Стоял чудный июльский вечер. Я даже вспомнил  Гоголя: «Ни шелохнёт, ни прогремит». Только стайки скворцов перелетали с дерева на дерево, устраиваясь удобней на ночлег, да ласточки вились возле дверей хлева, очевидно, решали, где им ночевать – в помещении или на улице.
Вдруг я почувствовал, что меня кто-то тронул за плечо. Я повернул голову. Передо мной стоял этот белобрысый немец.
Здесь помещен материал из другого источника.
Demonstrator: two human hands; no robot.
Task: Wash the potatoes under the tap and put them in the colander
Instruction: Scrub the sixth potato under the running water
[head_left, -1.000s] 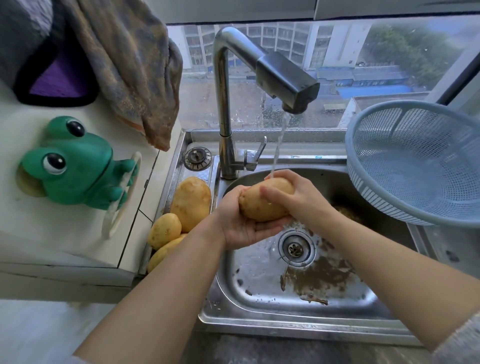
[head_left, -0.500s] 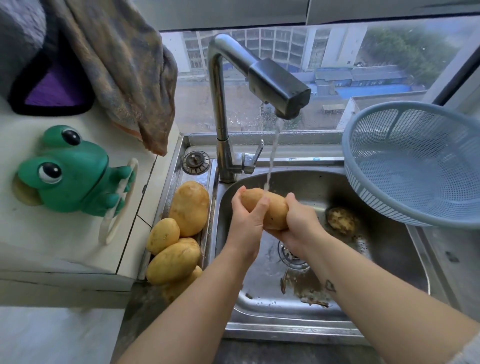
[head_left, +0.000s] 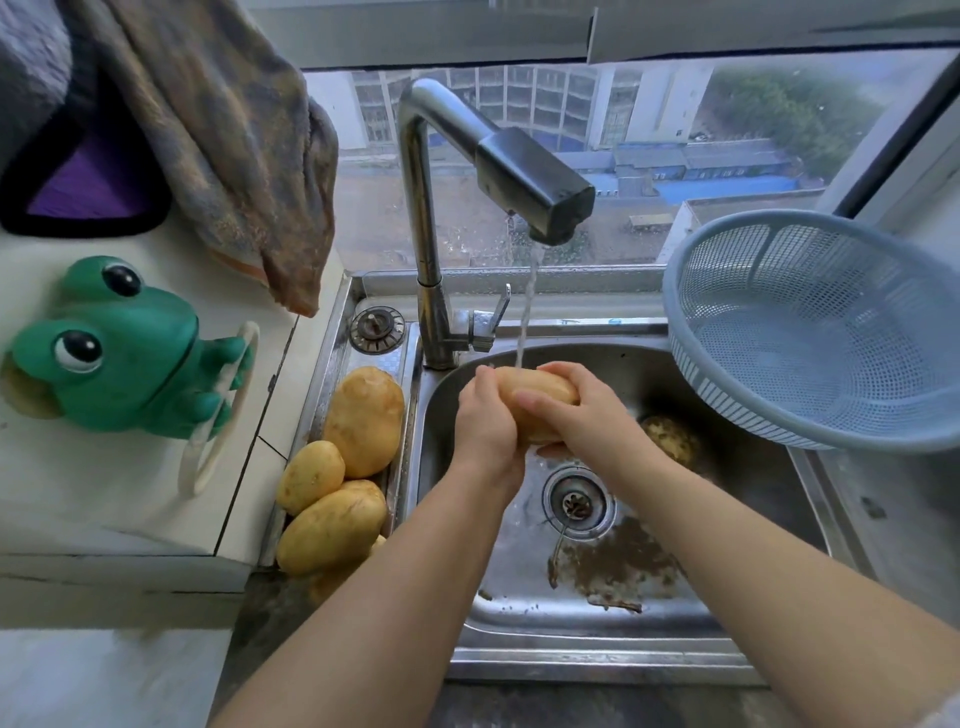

Он показал взглядом на  скамейку, как бы спрашивая разрешения сесть рядом. Я подвинулся. Мы долго сидели молча. Затем он спросил по-немецки:
– Как тебя зовут?
Я ответил на его языке. Мои знания это позволяли.
Немец улыбнулся, довольный тем, что я его понимаю. Затем он назвал своё имя.
– Меня зовут Пауль, – сказал он.
Я кивнул головой, и мы опять некоторое время молчали.
– Хороший вечер, – сказал Пауль наконец.
Это я тоже понял. Мы разговорились, безусловно, часто, прибегая к жестам.
– У тебя есть девушка? – спросил Пауль.
– Нет, – сказал я и почему-то застеснялся. Откровенно говоря, и вопрос был неожиданным. Немного подумав, я добавил:
– Война, всё неопределённо так.
Пауль понимающе покачал головой.
– У меня была, – произнёс он невесело. – Дружили с детства. Теперь не пишет.
Мы ещё немного побеседовали. Говорил, в основном, он.  Затем Пауля позвал командир. Я понял, что завтра им рано ехать и Паулю пора спать.
Я посидел ещё немного сам и с наступлением сумерек тоже пошёл в дом. Немцы уже храпели вовсю. Легла спать и мать. Иван ждал меня, чтобы вместе поужинать.
Мы поели. Иван тронул меня за руку и кивнул, чтобы я вышел с ним во двор. На ходу брат прошептал:
– Подежурь возле двери. Если кто будет выходить, дашь знать.
Оставив меня дежурить, быстро вскочил на кузов машины и стал на нём орудовать каким-то рычагом. Я догадался, что он отгибает доски, стоящего там ящика. Я только хотел сказать Ивану, что не надо этого делать, как вдруг скрипнула калитка, и во двор вошёл Пауль. Мы не заметили, когда он вышел из дома. Не знаю, чего я тогда больше испугался. Того, что Пауль застукал нас за таким делом, или того, что он подумает обо мне – как я мог такое сделать после откровенного разговора?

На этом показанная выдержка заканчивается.